====== Task input

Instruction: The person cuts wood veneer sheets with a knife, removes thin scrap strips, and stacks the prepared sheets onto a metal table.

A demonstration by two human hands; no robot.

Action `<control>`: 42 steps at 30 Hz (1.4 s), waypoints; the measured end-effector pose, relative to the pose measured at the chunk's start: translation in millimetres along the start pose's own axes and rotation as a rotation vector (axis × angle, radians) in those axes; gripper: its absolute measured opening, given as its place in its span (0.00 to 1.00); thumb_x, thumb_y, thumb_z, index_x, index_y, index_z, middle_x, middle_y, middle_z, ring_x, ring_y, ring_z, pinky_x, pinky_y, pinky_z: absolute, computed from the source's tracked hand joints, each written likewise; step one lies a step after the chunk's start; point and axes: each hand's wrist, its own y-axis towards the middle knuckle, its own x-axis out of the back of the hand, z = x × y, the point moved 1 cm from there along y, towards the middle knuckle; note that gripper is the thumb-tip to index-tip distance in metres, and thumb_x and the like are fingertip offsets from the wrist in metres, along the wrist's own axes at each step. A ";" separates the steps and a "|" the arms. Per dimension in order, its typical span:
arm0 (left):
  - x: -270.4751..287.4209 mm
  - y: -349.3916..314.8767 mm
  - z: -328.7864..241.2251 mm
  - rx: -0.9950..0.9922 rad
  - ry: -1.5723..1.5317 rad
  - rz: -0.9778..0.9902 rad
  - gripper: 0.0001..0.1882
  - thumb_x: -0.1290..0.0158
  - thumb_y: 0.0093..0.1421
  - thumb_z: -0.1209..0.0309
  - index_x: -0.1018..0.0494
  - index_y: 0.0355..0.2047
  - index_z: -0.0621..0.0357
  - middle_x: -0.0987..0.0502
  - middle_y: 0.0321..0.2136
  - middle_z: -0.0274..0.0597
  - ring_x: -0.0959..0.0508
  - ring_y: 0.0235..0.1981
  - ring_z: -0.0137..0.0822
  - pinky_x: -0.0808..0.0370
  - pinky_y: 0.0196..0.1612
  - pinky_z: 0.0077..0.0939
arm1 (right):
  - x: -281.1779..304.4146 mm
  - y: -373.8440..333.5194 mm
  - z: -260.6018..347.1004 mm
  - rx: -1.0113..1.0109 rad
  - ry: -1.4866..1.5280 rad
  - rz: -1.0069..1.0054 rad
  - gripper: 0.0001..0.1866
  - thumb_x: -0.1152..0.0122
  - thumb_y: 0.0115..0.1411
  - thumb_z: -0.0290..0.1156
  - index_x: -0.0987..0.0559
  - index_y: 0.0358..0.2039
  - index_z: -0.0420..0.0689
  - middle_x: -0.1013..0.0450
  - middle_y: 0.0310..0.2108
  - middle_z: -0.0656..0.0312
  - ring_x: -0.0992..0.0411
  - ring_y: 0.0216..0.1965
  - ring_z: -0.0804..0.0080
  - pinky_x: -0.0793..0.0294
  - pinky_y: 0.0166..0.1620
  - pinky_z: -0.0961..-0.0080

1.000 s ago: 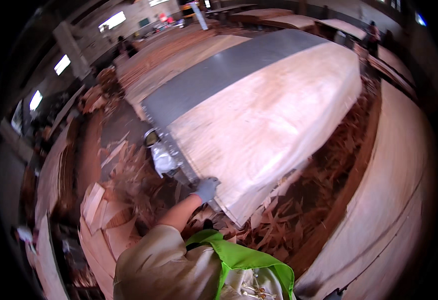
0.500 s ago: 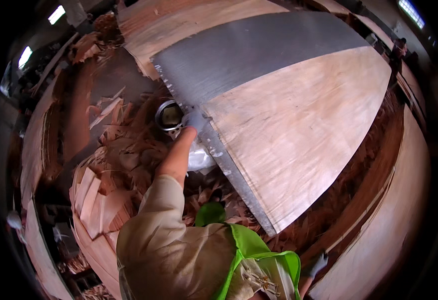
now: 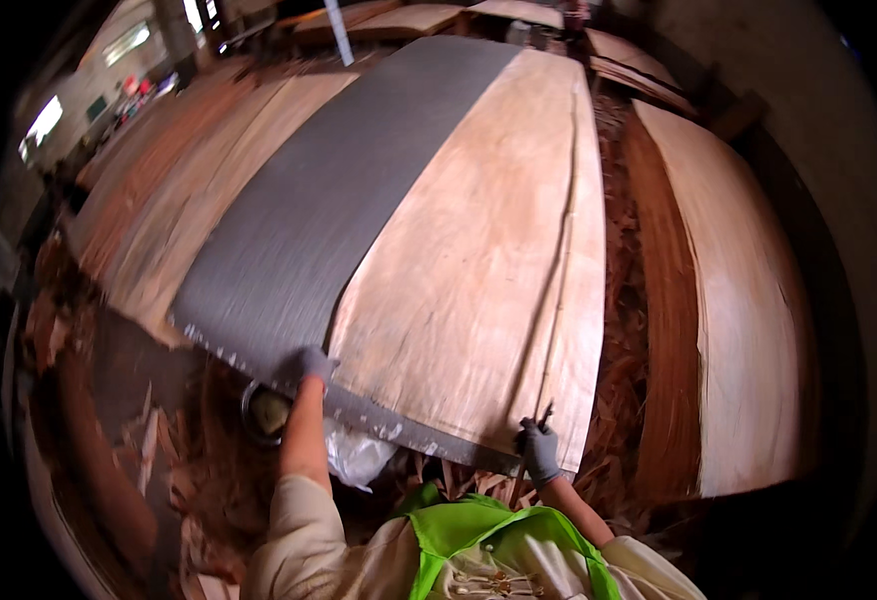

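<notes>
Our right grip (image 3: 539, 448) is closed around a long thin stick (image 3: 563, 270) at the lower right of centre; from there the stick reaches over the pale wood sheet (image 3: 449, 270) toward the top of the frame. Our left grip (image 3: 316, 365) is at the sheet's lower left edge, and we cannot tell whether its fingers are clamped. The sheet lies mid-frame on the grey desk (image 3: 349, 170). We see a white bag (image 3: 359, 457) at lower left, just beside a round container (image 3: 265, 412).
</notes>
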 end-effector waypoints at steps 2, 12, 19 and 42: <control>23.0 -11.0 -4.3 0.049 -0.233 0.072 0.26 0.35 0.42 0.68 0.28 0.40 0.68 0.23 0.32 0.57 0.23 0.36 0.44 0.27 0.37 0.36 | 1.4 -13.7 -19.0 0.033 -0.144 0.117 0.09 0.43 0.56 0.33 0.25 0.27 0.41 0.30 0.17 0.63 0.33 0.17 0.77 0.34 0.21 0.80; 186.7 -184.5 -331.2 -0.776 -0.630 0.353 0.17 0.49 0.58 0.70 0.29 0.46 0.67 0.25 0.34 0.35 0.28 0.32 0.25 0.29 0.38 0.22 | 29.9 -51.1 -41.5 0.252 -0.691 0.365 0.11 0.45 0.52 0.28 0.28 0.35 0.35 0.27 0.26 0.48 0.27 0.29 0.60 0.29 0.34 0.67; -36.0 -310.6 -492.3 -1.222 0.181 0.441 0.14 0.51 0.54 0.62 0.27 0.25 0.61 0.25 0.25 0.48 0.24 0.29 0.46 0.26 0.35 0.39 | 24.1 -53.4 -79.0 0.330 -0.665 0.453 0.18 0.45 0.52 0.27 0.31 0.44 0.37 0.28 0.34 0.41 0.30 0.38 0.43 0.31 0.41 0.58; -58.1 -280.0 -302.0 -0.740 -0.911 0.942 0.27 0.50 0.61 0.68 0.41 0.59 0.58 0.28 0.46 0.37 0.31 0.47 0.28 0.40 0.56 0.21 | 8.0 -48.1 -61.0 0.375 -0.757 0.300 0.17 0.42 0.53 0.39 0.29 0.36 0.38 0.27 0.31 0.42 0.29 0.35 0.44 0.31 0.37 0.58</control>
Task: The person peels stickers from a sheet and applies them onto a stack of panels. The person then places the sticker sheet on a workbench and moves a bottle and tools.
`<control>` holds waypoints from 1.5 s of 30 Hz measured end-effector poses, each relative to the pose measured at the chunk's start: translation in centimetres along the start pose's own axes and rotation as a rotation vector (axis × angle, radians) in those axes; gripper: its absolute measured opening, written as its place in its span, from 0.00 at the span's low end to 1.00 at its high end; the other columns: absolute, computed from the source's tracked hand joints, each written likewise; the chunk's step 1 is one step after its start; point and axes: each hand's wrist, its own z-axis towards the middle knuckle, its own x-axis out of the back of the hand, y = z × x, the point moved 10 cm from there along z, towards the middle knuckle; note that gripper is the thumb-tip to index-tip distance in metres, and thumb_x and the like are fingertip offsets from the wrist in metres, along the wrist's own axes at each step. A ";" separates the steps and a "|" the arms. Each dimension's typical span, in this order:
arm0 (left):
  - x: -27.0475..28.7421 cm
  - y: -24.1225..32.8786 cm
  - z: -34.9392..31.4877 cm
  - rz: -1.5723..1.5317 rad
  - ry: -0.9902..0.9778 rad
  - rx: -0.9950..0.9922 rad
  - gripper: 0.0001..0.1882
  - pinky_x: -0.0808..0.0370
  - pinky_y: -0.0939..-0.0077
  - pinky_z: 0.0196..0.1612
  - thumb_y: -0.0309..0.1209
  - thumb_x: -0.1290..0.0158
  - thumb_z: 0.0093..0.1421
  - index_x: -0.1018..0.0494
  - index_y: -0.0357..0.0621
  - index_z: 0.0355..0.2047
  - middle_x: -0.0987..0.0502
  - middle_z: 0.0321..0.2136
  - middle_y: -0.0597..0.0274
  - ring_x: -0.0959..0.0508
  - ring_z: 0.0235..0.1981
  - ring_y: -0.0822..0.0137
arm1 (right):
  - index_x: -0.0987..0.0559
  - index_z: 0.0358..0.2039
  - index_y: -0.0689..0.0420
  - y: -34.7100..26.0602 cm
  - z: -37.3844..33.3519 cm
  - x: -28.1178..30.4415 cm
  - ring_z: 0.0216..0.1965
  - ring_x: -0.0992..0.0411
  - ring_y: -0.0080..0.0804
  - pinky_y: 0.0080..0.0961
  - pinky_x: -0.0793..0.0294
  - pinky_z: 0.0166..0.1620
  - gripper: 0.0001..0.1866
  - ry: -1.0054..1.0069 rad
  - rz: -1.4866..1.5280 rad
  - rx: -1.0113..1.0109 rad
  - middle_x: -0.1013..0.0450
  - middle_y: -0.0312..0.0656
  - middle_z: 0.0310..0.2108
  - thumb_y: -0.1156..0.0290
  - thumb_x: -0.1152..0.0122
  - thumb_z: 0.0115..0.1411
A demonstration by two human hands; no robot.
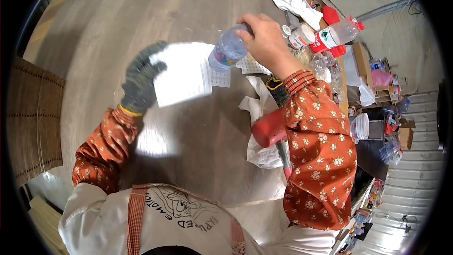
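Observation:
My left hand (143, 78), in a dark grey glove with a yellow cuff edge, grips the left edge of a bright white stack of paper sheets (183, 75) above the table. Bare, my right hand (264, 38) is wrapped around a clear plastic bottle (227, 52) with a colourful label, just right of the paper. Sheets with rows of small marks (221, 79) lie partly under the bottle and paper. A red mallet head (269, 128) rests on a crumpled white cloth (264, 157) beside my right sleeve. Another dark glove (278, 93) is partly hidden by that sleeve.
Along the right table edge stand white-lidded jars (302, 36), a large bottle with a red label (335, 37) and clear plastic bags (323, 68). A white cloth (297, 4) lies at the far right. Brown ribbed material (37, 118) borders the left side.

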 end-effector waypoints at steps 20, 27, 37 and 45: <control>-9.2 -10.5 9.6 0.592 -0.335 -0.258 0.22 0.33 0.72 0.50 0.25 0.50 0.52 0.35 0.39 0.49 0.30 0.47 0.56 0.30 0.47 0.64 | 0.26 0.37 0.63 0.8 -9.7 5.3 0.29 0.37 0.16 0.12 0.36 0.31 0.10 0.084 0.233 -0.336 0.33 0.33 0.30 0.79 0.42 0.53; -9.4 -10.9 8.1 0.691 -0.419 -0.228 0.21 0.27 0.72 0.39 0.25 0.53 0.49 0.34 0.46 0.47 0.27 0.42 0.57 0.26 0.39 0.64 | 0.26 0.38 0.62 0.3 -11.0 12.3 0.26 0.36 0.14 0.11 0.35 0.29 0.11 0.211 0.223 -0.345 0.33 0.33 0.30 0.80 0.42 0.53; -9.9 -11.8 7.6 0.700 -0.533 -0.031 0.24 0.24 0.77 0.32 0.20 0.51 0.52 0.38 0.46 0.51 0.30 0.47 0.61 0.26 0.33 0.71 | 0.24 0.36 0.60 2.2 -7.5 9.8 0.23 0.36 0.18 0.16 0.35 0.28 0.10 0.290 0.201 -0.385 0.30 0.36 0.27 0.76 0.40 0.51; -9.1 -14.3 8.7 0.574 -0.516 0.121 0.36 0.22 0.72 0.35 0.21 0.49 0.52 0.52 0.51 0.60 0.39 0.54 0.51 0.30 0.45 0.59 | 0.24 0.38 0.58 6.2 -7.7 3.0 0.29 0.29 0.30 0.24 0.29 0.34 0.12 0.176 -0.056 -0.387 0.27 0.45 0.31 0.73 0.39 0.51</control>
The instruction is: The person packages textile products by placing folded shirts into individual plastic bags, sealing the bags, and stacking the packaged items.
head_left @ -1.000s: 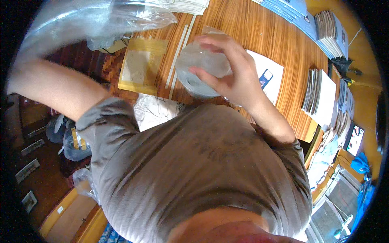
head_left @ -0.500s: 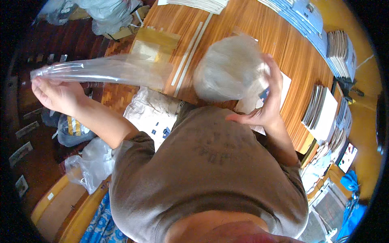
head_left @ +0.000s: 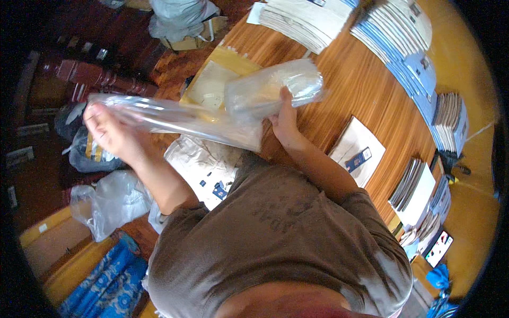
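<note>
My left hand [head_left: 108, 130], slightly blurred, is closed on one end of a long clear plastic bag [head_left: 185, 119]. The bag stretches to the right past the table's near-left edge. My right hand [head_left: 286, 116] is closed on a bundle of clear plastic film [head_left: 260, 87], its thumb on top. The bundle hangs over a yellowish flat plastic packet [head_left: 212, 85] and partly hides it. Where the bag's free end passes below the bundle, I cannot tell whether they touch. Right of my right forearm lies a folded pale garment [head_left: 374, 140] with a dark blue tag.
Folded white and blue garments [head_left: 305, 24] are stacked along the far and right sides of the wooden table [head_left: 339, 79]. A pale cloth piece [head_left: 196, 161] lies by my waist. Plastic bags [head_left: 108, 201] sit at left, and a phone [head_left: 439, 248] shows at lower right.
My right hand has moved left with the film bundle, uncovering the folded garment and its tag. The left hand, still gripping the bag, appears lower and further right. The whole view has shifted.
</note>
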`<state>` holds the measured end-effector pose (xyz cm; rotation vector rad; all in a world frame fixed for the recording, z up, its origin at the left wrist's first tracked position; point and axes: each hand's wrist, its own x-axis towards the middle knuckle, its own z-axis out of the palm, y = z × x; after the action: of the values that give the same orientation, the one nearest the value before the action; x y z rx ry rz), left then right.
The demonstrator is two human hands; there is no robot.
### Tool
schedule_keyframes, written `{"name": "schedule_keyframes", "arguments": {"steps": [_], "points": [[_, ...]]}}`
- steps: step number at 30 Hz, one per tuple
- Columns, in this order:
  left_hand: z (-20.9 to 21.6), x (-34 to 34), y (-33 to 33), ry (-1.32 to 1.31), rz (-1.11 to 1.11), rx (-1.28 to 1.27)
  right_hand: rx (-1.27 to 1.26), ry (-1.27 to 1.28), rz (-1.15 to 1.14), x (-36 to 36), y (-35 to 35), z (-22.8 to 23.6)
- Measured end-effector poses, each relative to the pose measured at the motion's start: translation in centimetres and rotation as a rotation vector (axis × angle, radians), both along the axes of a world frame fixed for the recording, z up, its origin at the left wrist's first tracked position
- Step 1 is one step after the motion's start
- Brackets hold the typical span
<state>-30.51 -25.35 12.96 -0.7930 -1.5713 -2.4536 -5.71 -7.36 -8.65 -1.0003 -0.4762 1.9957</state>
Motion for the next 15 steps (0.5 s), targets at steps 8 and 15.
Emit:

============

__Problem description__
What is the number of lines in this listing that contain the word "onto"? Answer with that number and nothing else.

__Solution to this task__
2